Match the Model to the Task:
- Classification/Feature Extraction: Use encoder-only models like DNABERT or Nucleotide Transformer (ESM-based). They are excellent at understanding sequence context.
- Sequence Generation: Use decoder-only models like DNAGPT (LLaMA-based) or Evo (Hyena-based). They are designed to predict the next token.
- Long Sequences (>5kb): For very long sequences, consider architectures designed for efficiency, such as Caduceus or HyenaDNA. Standard transformers can be too slow and memory-intensive.
Start with a Pre-trained Model: Never train from scratch unless you have a massive dataset (billions of sequences). Fine-tuning a model pre-trained on a large biological corpus (like DNABERT or Evo) will yield better results much faster.
Check the Tokenizer: Ensure the model's tokenizer is appropriate for your data. Most DNA models use a k-mer based tokenizer. Using a model trained on English text with its original tokenizer will not work for DNA.

3. Training and Fine-tuning¶

Use Mixed-Precision Training: Enable fp16 (or bf16 on newer GPUs) in your training configuration. This can speed up training by 2-3x and significantly reduce memory usage with minimal impact on accuracy.
```
# In your config.yaml
training_args:
  fp16: true
```
Optimize Memory Usage: If you encounter CUDA out of memory errors:
- Gradient Accumulation: This is the most effective technique. It simulates a larger batch size without using more memory. Set gradient_accumulation_steps to 2, 4, 8, or higher.

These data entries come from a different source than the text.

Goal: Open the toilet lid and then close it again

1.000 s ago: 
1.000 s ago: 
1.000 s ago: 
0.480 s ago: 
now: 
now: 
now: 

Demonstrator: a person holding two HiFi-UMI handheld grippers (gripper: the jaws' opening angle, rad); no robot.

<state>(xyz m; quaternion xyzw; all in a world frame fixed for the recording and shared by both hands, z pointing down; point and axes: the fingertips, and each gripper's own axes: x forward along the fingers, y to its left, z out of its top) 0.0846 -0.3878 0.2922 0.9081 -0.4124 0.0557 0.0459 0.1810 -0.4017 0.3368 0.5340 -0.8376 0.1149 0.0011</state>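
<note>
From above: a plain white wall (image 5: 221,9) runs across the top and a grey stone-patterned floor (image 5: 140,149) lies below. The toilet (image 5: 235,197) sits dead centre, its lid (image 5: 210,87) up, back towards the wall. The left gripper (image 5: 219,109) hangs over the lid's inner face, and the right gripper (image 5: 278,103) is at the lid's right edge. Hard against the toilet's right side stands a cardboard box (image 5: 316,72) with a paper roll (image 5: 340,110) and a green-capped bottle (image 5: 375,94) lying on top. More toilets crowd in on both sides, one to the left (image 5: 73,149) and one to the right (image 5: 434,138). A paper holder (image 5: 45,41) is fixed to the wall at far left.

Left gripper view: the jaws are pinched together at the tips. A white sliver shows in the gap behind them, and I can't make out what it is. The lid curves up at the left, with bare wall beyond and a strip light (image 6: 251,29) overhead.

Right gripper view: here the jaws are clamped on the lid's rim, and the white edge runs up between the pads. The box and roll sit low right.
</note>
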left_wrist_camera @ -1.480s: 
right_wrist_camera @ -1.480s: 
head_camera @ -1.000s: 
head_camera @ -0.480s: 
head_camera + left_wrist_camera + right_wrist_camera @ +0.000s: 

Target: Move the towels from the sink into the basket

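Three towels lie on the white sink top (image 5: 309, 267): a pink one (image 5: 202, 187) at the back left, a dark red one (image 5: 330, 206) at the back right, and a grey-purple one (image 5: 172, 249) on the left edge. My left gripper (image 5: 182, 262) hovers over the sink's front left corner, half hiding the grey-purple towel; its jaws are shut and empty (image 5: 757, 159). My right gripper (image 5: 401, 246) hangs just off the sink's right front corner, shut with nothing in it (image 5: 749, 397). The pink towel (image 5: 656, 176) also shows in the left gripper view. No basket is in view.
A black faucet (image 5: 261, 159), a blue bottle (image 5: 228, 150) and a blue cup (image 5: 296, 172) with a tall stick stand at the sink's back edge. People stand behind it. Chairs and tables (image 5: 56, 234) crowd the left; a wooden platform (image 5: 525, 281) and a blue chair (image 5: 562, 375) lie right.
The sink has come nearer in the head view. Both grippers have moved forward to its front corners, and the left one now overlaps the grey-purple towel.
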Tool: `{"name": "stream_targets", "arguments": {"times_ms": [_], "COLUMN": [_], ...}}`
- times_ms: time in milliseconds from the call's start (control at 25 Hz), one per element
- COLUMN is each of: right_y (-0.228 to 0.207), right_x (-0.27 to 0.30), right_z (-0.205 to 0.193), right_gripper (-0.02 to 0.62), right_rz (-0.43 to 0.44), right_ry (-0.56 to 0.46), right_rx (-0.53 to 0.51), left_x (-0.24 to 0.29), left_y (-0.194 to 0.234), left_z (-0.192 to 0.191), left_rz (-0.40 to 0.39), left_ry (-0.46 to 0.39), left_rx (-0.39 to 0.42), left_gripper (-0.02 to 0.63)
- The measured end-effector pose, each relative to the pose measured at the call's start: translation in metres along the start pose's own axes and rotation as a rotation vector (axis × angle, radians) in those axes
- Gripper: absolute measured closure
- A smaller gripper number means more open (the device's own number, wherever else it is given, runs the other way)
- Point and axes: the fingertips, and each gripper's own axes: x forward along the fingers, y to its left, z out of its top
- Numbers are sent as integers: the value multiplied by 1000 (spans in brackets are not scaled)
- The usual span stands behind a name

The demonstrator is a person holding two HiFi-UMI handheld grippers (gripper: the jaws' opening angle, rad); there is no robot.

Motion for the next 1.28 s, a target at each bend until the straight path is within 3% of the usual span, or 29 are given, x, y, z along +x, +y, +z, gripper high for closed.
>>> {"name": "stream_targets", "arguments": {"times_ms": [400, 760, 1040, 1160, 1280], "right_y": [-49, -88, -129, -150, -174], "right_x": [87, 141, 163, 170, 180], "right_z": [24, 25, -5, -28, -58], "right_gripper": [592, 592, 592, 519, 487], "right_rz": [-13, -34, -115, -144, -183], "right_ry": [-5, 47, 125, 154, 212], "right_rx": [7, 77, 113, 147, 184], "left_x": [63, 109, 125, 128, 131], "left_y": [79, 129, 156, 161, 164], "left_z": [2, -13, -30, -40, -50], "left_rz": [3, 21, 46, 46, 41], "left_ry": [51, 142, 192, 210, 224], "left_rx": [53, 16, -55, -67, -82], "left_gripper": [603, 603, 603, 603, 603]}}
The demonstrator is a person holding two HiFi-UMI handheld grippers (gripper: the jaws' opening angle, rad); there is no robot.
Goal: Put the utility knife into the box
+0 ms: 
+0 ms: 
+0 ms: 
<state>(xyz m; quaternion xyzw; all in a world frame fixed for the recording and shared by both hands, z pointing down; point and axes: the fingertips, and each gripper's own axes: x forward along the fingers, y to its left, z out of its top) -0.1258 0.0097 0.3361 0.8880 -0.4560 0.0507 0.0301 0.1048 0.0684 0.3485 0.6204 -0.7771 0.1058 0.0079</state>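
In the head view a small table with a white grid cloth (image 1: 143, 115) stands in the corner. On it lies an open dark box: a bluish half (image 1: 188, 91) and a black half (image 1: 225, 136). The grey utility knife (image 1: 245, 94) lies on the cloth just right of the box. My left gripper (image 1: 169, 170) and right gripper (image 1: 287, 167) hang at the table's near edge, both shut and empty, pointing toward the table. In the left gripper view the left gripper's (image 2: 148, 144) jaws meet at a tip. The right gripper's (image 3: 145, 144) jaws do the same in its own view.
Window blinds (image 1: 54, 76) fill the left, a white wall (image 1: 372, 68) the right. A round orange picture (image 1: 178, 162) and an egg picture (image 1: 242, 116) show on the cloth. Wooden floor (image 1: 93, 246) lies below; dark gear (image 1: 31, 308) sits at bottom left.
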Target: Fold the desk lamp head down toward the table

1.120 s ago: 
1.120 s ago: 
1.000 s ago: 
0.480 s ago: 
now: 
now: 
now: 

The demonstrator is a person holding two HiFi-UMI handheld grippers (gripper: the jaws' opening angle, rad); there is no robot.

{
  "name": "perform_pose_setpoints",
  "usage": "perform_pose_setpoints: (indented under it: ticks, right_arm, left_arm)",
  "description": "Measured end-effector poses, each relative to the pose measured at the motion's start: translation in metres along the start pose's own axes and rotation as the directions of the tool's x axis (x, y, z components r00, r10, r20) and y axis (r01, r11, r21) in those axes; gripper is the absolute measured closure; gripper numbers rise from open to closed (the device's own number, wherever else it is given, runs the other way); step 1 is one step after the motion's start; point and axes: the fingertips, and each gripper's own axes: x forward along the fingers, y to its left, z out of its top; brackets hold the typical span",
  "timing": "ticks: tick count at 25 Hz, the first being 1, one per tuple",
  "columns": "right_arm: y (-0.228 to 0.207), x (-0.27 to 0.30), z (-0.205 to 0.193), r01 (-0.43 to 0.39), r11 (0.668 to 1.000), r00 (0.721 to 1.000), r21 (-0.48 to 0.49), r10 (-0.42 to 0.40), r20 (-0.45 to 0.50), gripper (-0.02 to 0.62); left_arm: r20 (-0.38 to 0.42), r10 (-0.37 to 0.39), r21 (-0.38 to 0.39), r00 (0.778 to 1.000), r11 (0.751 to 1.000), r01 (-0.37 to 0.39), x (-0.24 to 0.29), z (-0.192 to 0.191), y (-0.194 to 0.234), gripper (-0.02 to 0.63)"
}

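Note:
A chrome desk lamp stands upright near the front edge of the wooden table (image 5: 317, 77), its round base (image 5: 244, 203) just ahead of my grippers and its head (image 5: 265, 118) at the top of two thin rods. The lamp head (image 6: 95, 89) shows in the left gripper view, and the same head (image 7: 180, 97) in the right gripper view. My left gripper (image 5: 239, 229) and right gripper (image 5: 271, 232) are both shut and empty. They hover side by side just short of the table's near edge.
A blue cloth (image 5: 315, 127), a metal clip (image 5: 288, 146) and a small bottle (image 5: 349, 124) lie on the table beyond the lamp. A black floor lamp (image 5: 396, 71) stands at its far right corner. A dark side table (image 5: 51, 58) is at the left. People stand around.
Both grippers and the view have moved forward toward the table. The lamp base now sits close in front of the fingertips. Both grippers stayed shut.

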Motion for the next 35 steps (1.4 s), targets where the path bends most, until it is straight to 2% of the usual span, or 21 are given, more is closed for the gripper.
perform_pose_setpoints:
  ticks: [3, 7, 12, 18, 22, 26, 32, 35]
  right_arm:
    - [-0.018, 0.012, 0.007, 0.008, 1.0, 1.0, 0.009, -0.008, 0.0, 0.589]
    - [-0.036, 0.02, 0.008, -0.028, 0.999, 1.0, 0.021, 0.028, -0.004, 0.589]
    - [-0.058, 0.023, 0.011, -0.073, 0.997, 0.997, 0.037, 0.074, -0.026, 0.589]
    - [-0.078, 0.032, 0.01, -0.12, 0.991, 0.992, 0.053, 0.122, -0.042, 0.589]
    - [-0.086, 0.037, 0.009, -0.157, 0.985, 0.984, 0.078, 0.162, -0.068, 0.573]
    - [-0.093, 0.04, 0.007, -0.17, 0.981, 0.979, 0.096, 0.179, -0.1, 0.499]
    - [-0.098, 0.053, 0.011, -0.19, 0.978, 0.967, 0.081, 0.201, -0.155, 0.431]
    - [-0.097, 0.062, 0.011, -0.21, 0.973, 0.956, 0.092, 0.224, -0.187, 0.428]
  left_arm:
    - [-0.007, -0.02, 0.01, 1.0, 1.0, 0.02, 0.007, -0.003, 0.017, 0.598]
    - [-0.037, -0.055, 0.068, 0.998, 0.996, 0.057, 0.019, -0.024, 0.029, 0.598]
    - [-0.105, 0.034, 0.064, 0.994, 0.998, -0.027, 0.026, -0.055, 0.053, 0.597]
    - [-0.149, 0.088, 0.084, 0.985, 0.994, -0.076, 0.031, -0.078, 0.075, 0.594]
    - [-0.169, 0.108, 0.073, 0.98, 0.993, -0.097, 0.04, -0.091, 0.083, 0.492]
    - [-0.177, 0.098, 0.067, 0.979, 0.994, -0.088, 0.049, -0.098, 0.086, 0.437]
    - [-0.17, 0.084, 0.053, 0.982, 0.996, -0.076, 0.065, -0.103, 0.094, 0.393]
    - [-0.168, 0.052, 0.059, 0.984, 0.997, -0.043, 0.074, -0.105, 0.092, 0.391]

- Reduce Batch Size: Lower per_device_train_batch_size.
- Use 8-bit Optimizers: Set optim: "adamw_8bit" in your training arguments to save VRAM used by the optimizer.
Log and Monitor Training: Use logging tools like Weights & Biases (wandb) or TensorBoard to track your training progress. This helps you spot issues like overfitting or unstable training early. Enable it in your training_args.
```
training_args:
  report_to: "wandb"
```
Start Small: Before launching a multi-day training run on your full dataset, test your entire pipeline on a small subset (e.g., 1% of the data) for one or two epochs. This ensures there are no bugs in your code or configuration.